Iran’s second vital pillar of possibility is its neighborhood. With borders on 15 nations, Iran sits at a unique Eurasian crossroads. More significantly, the region shares deep, unbreakable historical and cultural ties woven over centuries by Iranian poets, mystics, philosophers, and scientists. These connections have endured empires, invasions, and turmoil.
Yet real regional cooperation has remained elusive. In my decades as an Iranian diplomat, I’ve participated in developing initiatives that were consistently undermined by a paradigm of suspicion and threats.
From proposals for Persian Gulf security during the Iran-Iraq War, to aborted cooperation declarations with tour neighbors in the southern coast of the Persian Gulf in the wake of Iraq’s invasion of Kuwait in 1990, and later initiatives like a regional dialogue forum, a non-aggression pact, the Hormuz Peace Endeavor, the Muslim West Asian Dialogue Association, and the most recent Middle East Network for Atomic Research and Advancement, all these initiatives faltered due to mutual mistrust.
But recent escalations by Israel have created a new awareness of shared vulnerability in the region. There is now a crucial window of opportunity.
Iran, alongside Bahrain, Egypt, Iraq, Jordan, Kuwait, Oman, Qatar, Saudi Arabia, Syria, Turkey, the United Arab Emirates, and Yemen—potentially expanding to Pakistan, Central Asia, and the Caucasus—must seize this moment.
Under a U.N. umbrella, we can forge a new compact based on a strategic pivot from fragmentation to one of synergy. Shared energy corridors, robust nonproliferation and nuclear cooperation frameworks, economic cooperation, and cultural unity can become the engines of shared prosperity.

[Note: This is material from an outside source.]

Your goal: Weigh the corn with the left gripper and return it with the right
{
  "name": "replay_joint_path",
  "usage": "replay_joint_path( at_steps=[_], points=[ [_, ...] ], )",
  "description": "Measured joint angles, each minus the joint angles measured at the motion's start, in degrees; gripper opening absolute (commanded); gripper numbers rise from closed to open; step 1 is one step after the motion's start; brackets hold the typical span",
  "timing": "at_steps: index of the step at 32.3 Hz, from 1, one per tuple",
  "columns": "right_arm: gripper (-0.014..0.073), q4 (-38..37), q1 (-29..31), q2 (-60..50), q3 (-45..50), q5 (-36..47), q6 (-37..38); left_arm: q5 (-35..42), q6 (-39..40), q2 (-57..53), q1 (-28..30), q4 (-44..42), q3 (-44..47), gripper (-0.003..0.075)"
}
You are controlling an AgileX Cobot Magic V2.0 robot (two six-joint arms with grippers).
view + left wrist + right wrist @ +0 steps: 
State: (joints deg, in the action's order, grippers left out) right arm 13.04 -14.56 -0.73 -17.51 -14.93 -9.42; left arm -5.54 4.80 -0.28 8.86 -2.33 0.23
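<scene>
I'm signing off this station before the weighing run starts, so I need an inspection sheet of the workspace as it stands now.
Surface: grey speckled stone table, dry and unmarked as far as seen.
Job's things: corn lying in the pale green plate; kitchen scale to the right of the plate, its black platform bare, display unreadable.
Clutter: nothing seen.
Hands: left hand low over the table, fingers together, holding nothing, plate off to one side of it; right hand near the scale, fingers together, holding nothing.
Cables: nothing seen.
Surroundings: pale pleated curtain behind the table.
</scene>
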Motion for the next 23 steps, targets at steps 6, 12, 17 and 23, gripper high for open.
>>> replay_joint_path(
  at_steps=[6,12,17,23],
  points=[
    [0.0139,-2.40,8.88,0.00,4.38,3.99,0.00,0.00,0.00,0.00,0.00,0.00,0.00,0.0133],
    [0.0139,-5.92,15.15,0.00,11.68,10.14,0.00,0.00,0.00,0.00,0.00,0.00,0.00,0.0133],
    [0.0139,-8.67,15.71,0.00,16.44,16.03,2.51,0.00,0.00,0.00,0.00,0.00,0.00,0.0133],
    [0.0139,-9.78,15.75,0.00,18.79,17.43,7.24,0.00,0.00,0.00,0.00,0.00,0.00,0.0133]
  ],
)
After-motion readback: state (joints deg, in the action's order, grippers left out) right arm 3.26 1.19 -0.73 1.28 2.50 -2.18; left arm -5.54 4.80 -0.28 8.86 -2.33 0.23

Through the prism of this possibilities paradigm, Iran and even Russia and Turkey can view the recent agreement between Azerbaijan and Armenia in Washington not as a threat, but as an opportunity—a chance to revive the previously proposed transit cooperation in the Caucasus between Iran, Russia, and Turkey, together with Armenia, Azerbaijan, and Georgia.
The new agreement provides a global context that makes our 2019 regional initiative more feasible and sustainable. And it will provide unique investment opportunities for the private sector in the United States and other countries.
The third pillar, involving global diplomacy, is perhaps the most challenging for Iran given its disillusionment over past experiences. Yet I firmly believe Iran and the international community share an existential interest in pushing past those experiences and forging a different future.
Iran has made significant contributions to global stability over the decades. As a U.N. founding member, it sponsored landmark initiatives: the 1974 proposal for a Middle East Nuclear-Weapon-Free Zone, the 1997 “Dialogue Among Civilizations,” and the 2015 Joint Comprehensive Plan of Action (JCPOA). Tragically, the world’s major powers have consistently undermined these Iranian overtures.
The historical pattern is stark: The West’s aggressive response to Iran’s 1951 oil nationalization, culminating in the 1953 coup; its support for Saddam Hussein’s aggression against Iran in 1980; its actions enabling Israel to possess hundreds of nuclear warheads; its labeling of Iran as part of an “axis of evil” in 2002, despite Iranian cooperation post-9/11; and the relentless disinformation campaign against Iran’s peaceful nuclear program.
Ironically, that assault has been led by Israel, which has refused to sign the Treaty on the Non-Proliferation of Nuclear Weapons and is known to have secretly developed a large nuclear arsenal.